Sequence Models

Sequence Models

In deep learning, the key to processing sequential data (such as text, audio, or stock prices) lies in understanding the temporal dependencies between data points.

1. Intuition

Sequence Dependency: Reading a Story

When you read a sentence or listen to someone speak, your expectation for the next word depends entirely on the context.

  • IID Data: Like reading random entries in a dictionary; there is no connection between them.
  • Sequence Models: Like reading a mystery novel. If you skip the first two chapters and jump to the end, the identity of the culprit makes no sense. Core Point: The meaning of the current input (word, note, or frame) is deeply coupled with its “position” and the “foreshadowing” provided by earlier data.

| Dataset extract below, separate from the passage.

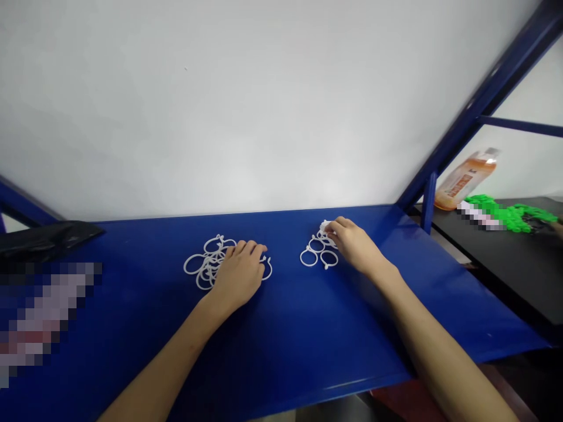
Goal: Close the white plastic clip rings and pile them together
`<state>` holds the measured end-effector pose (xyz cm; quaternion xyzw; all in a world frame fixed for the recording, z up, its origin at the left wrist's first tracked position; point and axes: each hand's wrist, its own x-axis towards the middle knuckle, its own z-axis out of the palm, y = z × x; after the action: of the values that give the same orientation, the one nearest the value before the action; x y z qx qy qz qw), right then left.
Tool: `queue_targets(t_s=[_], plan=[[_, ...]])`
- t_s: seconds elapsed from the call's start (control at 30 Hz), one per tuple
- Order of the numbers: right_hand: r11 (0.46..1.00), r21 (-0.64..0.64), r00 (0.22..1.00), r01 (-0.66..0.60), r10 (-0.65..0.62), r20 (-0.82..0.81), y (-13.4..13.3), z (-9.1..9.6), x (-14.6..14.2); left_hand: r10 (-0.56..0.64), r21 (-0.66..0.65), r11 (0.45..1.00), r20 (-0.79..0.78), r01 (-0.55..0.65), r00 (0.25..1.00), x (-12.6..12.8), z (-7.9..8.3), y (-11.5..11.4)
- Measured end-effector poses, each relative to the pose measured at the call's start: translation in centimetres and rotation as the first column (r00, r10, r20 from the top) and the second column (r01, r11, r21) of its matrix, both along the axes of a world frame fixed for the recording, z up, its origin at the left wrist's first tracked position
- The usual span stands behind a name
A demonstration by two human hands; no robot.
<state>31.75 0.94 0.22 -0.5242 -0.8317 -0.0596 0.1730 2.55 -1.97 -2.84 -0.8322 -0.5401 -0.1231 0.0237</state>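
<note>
Fingers loosely spread, the left hand is lying over tangled white rings on the blue shelf; the right hand is seemingly pinching a white piece at the smaller ring cluster. Because rings are overlapping, hasty pulling could be dragging neighbours along.

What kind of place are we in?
Probably a workshop or storeroom: a blue metal shelf with slanted blue posts, loose white rings on it, and green pieces on a black surface alongside.
</note>
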Motion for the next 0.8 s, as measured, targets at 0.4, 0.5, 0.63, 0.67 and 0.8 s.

Error Accumulation: The Gossip Train

Why is long-term multi-step prediction so difficult?

  • It is like a game of “Gossip Train” (also known as “Telephone”).
  • One-step Prediction: Each person hears the correct sentence and passes it on. Even with minor errors, the overall message remains fairly reliable.
  • Multi-step Prediction: The first person mishears, and the second person passes on that mistaken signal. By the end, the message is completely distorted. In models, this means once a prediction deviates from truth, that deviation becomes part of the next input, causing errors to amplify exponentially.

2. Knowledge Points

  • Autoregressive Models:

    • The core idea is to use past observations of a sequence to predict the current value.
    • Mathematical representation: $x_t \sim P(x_t \mid x_{t-1}, \dots, x_1)$
    • Challenge: As time progresses, the amount of input data (history length) increases, making it difficult for models to handle variable-length inputs.
  • Markov Property:

    • To simplify autoregressive models, we assume that only a recent window of history is necessary.
    • First-order Markov: The current value depends only on the previous step, $x_t \sim P(x_t \mid x_{t-1})$.
    • $k$-th order Markov: The current value depends on the previous $k$ steps, $x_t \sim P(x_t \mid x_{t-1}, \ldots, x_{t-k})$. This significantly reduces parameter count.
  • Latent Autoregressive Models:

    • Instead of looking back at the entire raw history, these models maintain an internal “summary” state $h_t$ (hidden state).
    • Prediction is based on the hidden state: $\hat{x}_t = f(h_t)$
    • State Update: $h_t = g(h_{t-1}, x_{t-1})$ . This forms the foundation for Recurrent Neural Networks (RNNs).
  • One-step vs. Multi-step Prediction:

    • One-step (1-step-ahead): Predicting $x_{t+1}$ using the true ground-truth $x_t$.
    • Multi-step (k-step-ahead): Predicting $x_{t+k}$ where intermediate steps use the model’s own previously predicted values $\hat{x}$.

3. Key Points

  • Q: Why do sequence models often decay to a constant during long-term extrapolation?

    • A: This is due to error accumulation. Since the model lacks access to future ground truth, small initial errors are magnified through recursive nesting. As the prediction horizon increases, the model loses its ability to track specific dependencies and converges to a statistical mean or constant.
  • Q: If we can use fixed-window (Markovian) models, why do we need latent variable models?

    • A: Fixed windows (like CNNs or N-grams) only capture local dependencies and struggle with long-range associations. Latent variable models, through dynamically updated “memory units,” can theoretically retain information from much further back without needing a massive input window.